═════ Dataset content
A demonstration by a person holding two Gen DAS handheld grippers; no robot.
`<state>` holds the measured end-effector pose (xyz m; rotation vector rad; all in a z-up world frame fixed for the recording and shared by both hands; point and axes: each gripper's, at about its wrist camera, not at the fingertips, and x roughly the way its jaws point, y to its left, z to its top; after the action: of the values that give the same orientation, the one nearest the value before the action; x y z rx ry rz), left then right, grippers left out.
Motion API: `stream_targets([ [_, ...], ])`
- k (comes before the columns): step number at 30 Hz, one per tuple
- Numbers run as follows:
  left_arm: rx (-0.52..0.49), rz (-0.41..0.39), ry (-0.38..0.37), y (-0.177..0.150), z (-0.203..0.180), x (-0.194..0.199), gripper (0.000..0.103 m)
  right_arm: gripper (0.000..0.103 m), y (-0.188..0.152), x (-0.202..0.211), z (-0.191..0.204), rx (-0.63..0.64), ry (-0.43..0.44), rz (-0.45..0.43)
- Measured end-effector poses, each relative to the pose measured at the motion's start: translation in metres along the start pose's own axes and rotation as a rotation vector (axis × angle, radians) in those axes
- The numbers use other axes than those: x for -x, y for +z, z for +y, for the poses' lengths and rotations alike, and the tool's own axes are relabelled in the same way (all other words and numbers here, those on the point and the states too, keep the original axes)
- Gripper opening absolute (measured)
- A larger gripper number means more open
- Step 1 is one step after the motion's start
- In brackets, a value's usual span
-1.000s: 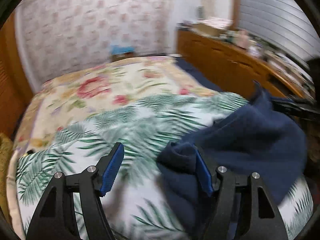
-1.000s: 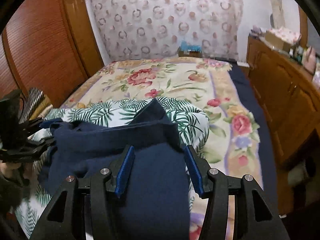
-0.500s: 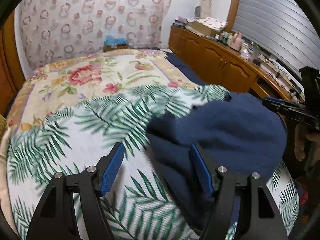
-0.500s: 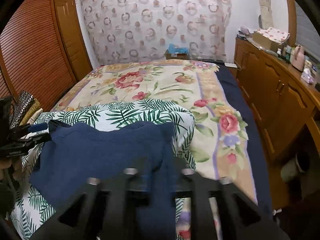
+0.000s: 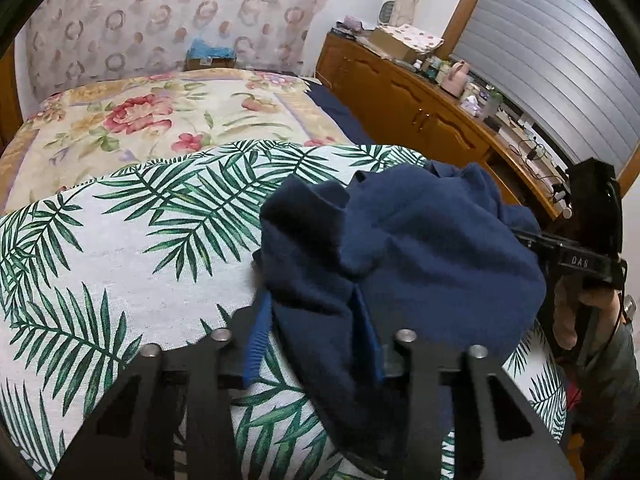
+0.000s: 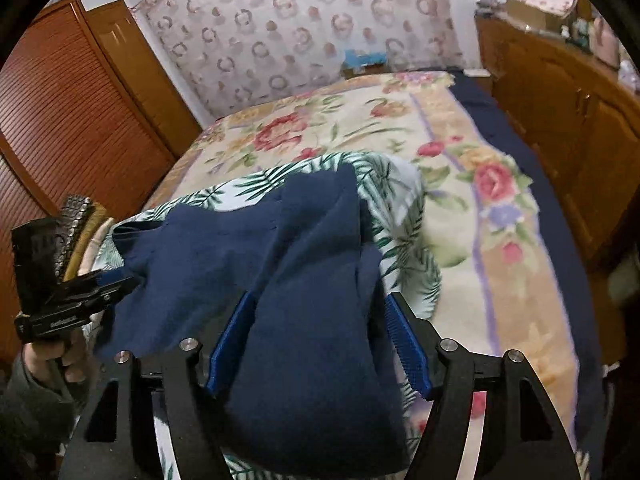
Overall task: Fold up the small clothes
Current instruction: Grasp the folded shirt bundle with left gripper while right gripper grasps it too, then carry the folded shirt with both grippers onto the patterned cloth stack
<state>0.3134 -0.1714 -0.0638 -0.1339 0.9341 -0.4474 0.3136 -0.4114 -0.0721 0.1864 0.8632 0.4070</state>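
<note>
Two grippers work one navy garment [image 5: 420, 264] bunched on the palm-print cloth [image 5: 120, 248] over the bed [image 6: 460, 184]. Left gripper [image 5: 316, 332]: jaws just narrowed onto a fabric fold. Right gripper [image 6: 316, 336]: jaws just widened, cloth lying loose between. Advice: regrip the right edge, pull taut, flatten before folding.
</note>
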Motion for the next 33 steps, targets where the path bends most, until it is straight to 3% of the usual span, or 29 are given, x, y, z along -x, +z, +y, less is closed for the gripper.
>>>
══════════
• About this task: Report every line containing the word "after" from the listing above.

• Response for this exercise:
`<state>` holds the measured end-effector pose (xyz m; rotation vector rad; all in a z-up world frame fixed for the recording and shared by both hands; point and axes: each gripper's, at about its wrist camera, not at the fingertips, and x roughly the way its jaws point, y to its left, z to its top; after the action: of the values that give the same orientation, the one nearest the value before the action; x y z rx ry rz), left then right, grippers left out.
- Step 1 is one step after the motion's start

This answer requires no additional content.